2.Integrating survey data with additional data sources through small area estimation

Sample surveys, which are regarded as cost-effective means to collect detailed information at relatively high frequency over time, have a long history in the field of official statistics, and can be used to produce reliable estimates of parameters referred to total populations or to broad disaggregation domains. In this context, direct domain estimates of target parameters are statistics based solely on domain-specific sample data. Direct estimators are also known as design-based estimators, since they make use of sampling weights to produce inference on the target population [6]. One of the main requirements to achieve reliable disaggregated estimates by direct estimators is the presence of a sufficient domain sample size to yield adequate precision, or, in other words, a small estimated variance. When this circumstance is not verified, we are in the presence of so-called small-areas, i.e. disaggregation domains for which too little or no sampling observations are available [4]. It should be noted that, in practical statistical applications, it is quite rare to have an overall sampling size that is large enough to guarantee a sufficient number of observations for every possible disaggregation domain. Therefore, the use of indirect estimation techniques that “borrow strength” from auxiliary information on the population of interest [7] is often necessary. The range of possible approaches to produce indirect estimators is vast and goes from the implementation of design-based model-assisted approaches, such as the generalized regression estimator ([8, 9]) or the projection estimator ([10, 11]), to model-based approaches such as SAE ([4, 5, 12]). Contrarily to direct and model-assisted approaches, SAE model-based methods rely on explicit models and, consequently, the properties of resulting estimators are assessed under the adopted model assumptions. In particular, traditional SAE models are mixed models with area-specific random effects accounting for the variability between different areas not explained by auxiliary variables [4].

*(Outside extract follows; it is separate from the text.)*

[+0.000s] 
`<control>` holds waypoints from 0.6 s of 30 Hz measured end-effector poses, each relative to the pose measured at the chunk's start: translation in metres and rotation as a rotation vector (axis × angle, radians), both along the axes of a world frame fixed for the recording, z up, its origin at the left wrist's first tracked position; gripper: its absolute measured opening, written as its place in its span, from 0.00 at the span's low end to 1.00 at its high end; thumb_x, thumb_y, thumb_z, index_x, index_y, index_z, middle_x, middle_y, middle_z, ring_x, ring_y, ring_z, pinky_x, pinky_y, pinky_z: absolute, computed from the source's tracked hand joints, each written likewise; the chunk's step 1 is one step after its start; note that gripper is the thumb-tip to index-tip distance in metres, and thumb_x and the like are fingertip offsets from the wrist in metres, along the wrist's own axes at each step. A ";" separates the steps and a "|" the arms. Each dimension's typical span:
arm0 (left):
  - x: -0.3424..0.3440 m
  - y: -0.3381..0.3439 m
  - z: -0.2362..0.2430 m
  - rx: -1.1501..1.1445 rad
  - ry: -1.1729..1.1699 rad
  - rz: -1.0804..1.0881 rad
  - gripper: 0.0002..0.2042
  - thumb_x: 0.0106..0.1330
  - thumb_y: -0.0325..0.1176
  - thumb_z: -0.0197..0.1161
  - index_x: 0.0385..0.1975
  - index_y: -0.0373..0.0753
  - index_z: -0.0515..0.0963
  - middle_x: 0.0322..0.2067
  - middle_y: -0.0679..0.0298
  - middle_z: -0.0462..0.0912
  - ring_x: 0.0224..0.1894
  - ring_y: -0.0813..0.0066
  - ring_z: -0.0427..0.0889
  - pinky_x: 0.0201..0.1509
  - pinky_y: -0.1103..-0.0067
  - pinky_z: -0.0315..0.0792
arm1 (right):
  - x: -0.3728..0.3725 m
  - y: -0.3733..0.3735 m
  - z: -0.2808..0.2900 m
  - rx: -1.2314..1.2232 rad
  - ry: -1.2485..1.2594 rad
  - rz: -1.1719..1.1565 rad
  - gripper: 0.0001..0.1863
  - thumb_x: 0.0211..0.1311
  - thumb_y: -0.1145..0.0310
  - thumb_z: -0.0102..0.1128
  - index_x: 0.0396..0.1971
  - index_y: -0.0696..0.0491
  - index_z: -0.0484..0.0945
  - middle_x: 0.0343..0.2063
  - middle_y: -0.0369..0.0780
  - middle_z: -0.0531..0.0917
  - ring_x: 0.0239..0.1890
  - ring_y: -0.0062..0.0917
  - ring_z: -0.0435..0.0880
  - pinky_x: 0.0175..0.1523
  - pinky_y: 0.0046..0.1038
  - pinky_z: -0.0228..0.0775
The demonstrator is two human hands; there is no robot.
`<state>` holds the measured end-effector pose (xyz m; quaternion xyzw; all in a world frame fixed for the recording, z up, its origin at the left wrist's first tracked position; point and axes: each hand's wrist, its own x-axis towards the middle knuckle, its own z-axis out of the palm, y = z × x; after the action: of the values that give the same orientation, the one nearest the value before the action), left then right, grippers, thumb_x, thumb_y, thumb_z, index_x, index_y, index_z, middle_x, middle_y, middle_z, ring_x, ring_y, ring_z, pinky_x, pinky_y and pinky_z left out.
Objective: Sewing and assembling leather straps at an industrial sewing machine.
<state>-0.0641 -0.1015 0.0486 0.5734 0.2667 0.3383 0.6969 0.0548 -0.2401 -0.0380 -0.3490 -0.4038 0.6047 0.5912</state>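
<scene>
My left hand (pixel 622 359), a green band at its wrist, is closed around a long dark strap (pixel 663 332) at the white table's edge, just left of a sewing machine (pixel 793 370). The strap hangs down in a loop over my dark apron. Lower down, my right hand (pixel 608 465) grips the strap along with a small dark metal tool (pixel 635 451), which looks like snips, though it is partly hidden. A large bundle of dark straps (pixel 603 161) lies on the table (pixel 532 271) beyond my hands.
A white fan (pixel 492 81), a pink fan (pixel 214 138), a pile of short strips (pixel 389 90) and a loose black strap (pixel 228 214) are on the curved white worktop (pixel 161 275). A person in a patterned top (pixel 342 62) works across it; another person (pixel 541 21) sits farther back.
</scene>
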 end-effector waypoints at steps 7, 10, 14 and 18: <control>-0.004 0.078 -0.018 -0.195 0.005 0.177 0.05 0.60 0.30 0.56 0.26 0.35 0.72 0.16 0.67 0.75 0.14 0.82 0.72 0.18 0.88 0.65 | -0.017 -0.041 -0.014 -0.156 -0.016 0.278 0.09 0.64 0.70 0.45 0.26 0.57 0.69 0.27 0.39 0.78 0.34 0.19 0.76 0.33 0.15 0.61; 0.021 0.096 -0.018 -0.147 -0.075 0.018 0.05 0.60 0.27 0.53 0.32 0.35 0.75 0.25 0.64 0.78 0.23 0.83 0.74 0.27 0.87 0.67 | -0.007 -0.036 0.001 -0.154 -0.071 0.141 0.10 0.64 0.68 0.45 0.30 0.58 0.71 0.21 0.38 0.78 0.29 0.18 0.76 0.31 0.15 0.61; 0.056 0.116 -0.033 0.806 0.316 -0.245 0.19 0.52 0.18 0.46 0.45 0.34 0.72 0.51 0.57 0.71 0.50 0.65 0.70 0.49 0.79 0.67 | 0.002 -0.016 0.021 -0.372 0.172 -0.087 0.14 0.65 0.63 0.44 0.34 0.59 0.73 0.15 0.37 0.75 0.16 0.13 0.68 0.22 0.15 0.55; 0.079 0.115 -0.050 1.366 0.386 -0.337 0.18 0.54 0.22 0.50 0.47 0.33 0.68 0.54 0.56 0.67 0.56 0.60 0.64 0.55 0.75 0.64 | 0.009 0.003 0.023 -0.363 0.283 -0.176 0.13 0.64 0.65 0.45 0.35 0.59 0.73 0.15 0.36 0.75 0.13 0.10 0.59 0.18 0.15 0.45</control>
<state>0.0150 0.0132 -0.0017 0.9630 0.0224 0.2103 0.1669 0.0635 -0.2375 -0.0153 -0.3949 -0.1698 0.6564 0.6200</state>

Although different in their specification, all SAE approaches share the same notation framework that is here introduced for the clarity of following sections. Let us consider a finite population U of N units that can be partitioned into D estimation domains U1,…,UD of sizes N1,…,ND. With d we denote the dth disaggregation domain, while i specifies the ith unit of the population. Let us now consider a random sample s∈S of size n (with S being the set of all possible sample s of size n that can be selected from U) and probability p⁢(s), the units of which can be used to produce direct estimates θ^d of target disaggregation parameters θd related to a variable of interest y. Typical examples of disaggregation parameters θd that are usually estimated for continuous variables are the domain total Yd=∑i∈Udyi and mean Y¯d=Yd/Nd. The well-known Horvitz-Thompson (HT) estimator of Yd and Y¯d can be expressed as Y^d=∑i∈sdwi⁢yi and Y¯^d=Y¯d/∑i∈sdwi, with wi=1/πi denoting the sampling weighs and πi=∑{s:i∈s}p⁢(s) the inclusion probability of unit i. It should be noted that Y¯^d has the functional form of a ratio estimator, as both its numerator and denominator are sampling estimates. The HT estimator of the total is design unbiased, while the one for the ratio is affected by a bias that tends to 0 with increasing values of nd. This means that their expected values are or tend to be equal to the parameter to be estimated [13]. As a consequence, their reliability is assessed only in terms of their precision, i.e. by the extent of their variance.

Direct HT estimators θ^d are usually characterized by unknown variance V⁢(θ^d) that needs to be estimated with adequate estimators v^⁢(θ^d), for a complete overview of which we refer to [9, 13, 14]. When the estimated variance is unacceptably high, SAE and other indirect estimation approaches can be used to increase estimates precision. Model-based SAE approaches allow considering the unexplained heterogeneity among domains, and have the potential of providing estimates that are more efficient than those produced with direct estimation methods. In addition, relying on SAE it is possible to predict indicator values also in out-of-sample domains. The literature on SAE classifies its models into two broad categories identified as area-level and unit-level models, which are briefly discussed in the two sections below. While area-level approaches relate a small area direct estimator θ^d to area-specific auxiliary information and can be adopted also when unit-level data is not available, unit-level models require access to microdata at the unit level, as they relate the unit values yi to unit-specific covariates [9].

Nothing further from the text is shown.